Heatpipes, as you will surely know, are metal tubes which contain an almost-vacuum, a wick and some liquid. The idea is that the liquid evaporates at the hot end as it absorbs heat, condensates at the cooled end as it releases heat, and through capillary action of the wick is transported back to the hot end, where the cycle repeats. Heatpipes are effectively that: pipes that transport heat from one end to the other. They are the Zen of cooling: using heat's force against itself, they deflect its action and harmlessly dissipate it.
Heatpipes have been around since at least 1979, but did not make their first appearance in CPU heatsinks until 2003 in two Thermal Transtech offerings, the TTIC-NPH-1 and TTIC-NPH-2. Thermalright soon followed suit with its SP-94. A new way of PC cooling was born.
The two main manufacturers that currently specialise in producing passively cooled HTPCs are Hush Technologies and mCubed HFX.
Hush makes machines to order, but even its basic UK market offering, the Hush UK-E1200, costs around £1200 -- for that eye-watering sum you do get a beautifully designed and constructed, fully pre-built and loaded machine that just needs hooking up to the TV and plugging in. If you can still afford the TV or the electricity.
The alternative is a kit made by mCubed and sold by themselves as well as places like
KustomPC and
QuietPC. This consists of a passively cooled aluminium case much in the same vein as the Hush PC, but the end-user provides all the internal hardware and puts it all together himself. At a price of about £276, this appears a considerably cheaper solution for something of roughly equal build quality, while offering greater flexibility in determining your own specs for the hardware.

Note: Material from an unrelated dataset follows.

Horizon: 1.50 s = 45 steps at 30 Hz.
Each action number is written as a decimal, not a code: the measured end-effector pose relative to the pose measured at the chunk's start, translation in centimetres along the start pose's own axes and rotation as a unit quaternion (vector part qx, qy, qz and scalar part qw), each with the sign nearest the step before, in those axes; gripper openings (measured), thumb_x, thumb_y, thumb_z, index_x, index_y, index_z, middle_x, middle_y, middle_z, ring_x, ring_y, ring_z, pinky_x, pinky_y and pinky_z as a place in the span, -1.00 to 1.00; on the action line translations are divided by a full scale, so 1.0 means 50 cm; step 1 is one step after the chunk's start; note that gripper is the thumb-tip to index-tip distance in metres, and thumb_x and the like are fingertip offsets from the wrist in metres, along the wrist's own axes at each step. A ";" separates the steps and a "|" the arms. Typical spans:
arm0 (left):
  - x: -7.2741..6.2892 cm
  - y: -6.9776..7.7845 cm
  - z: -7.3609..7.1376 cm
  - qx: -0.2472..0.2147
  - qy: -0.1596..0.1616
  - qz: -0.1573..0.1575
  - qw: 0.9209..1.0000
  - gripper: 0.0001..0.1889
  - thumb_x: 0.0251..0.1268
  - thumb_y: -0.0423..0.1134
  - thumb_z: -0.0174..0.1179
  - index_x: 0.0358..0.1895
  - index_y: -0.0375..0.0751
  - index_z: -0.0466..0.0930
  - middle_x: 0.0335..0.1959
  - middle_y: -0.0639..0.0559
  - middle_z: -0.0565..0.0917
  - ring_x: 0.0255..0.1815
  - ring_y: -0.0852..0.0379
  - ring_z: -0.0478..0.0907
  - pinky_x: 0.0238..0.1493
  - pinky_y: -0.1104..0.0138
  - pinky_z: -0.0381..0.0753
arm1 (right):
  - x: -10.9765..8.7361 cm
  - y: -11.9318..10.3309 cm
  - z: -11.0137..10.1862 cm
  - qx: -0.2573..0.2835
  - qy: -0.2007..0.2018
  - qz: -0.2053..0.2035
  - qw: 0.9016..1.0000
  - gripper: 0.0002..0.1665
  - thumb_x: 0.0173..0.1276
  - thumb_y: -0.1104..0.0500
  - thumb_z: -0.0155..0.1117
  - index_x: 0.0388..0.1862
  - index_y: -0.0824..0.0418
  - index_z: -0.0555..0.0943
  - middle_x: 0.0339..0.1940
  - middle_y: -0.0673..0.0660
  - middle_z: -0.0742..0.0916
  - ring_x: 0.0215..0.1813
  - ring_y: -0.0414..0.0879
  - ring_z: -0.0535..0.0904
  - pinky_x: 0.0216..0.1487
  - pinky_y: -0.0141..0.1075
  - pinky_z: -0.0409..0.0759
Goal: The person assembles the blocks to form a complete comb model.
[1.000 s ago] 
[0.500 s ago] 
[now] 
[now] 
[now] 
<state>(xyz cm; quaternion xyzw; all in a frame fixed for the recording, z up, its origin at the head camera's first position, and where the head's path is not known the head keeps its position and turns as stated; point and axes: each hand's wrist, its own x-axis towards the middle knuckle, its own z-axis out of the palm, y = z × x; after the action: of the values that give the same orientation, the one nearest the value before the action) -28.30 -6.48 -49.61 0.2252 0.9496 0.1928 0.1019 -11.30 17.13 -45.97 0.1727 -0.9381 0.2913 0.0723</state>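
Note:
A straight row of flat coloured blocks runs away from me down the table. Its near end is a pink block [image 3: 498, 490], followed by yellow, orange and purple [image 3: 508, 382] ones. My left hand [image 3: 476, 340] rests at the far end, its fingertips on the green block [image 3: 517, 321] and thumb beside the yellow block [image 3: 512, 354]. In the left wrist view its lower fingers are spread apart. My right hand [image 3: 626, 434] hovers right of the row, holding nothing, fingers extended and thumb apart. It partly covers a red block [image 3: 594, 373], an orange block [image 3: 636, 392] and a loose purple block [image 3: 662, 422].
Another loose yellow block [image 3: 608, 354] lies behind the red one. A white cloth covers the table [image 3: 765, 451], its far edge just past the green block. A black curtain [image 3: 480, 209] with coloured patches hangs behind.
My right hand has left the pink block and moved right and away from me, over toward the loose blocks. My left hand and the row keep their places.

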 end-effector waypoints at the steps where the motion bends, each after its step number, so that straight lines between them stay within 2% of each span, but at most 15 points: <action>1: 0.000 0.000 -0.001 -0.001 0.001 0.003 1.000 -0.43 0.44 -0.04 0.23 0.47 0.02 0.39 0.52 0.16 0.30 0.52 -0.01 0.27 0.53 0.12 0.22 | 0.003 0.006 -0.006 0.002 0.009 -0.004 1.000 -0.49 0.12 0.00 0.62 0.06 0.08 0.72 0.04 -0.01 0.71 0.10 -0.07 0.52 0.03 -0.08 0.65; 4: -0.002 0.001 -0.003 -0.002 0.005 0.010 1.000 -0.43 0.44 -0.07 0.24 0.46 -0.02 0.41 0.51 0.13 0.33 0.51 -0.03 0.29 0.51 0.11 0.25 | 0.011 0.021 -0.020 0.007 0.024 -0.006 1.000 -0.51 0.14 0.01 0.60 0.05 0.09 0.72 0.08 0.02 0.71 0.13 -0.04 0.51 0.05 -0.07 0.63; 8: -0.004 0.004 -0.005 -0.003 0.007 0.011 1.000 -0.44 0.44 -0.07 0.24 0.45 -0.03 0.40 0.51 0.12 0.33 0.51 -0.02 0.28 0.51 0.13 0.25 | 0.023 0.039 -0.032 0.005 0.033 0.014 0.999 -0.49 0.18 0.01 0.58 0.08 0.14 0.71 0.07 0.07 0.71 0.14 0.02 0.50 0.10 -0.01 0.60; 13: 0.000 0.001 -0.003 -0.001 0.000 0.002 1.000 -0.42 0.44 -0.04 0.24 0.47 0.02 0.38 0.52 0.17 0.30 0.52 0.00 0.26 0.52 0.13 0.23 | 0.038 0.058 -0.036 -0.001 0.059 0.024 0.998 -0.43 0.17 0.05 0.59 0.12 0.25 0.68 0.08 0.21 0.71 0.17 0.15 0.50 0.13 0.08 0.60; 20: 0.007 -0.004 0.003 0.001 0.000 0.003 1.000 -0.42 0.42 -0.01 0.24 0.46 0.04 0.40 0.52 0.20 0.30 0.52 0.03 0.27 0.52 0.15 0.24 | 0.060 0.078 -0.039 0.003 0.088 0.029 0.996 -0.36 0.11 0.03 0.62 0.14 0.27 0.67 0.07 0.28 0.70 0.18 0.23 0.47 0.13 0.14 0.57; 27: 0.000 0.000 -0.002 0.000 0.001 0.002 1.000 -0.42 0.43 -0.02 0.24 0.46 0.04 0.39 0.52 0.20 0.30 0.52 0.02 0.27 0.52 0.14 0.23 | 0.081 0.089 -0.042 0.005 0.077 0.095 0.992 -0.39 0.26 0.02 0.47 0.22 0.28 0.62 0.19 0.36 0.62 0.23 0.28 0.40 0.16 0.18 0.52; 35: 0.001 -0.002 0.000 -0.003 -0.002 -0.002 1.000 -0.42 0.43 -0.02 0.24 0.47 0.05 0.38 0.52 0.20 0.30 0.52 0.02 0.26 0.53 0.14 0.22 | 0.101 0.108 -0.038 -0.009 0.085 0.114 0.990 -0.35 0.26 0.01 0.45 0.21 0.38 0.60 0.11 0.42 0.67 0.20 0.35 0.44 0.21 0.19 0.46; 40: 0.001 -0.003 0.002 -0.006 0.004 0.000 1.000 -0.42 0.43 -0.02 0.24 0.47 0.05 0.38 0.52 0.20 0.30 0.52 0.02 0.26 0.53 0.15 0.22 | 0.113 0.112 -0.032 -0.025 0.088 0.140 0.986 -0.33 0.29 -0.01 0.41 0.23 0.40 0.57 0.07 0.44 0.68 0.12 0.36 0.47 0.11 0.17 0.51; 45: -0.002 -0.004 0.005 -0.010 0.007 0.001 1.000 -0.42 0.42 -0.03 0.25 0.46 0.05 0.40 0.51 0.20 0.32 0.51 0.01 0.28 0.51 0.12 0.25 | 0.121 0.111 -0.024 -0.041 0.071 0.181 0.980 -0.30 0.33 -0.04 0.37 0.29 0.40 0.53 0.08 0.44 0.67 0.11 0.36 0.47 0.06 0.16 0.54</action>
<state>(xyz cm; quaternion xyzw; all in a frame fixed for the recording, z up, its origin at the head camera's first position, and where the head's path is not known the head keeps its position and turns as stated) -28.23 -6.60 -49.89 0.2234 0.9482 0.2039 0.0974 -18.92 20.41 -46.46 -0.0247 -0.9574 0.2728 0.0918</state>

The mCubed HFX Mini HTPC case.
In practice however things are not that simple: the case is just the start. To get a working system you need to add to that:
- The CPU block with heatpipes: £65
- The NB block with heatpipes: £41
- The DVD drive in a specific sound-dampening housing: £105
- The PSU: £95 to £121 (depending on spec)
- The IR remote: £36
- Various riser cards to be able to fit PCI cards into the motherboard at a 90 degree angle (more on that later): about £76
- Optionally, a dual HDD sound-dampening housing: £29
- Optionally, a GPU block with heat pipes: £54
...and before you know it, you are looking at a significant outlay of £694 to £803, just for the case. Motherboard, CPU, memory, HDD, tuner card, Operating System and optionally, graphics card still need to be added to that.
It is hard to see then, how this is a preferable option to the Hush PC which may come at roughly the same price but without the aggravation of having to put it all together yourself. Isn't it?
Well, yes and no. Although the HFX kit is only sold by a few outlets for roughly the same price (KustomPC tends to have the edge when it comes to who is cheaper), there is a wonderful place where occasionally, items come up at a ridiculously cheap price, where a bit of searching and persistence save you big bucks, where there is treasure: eBay.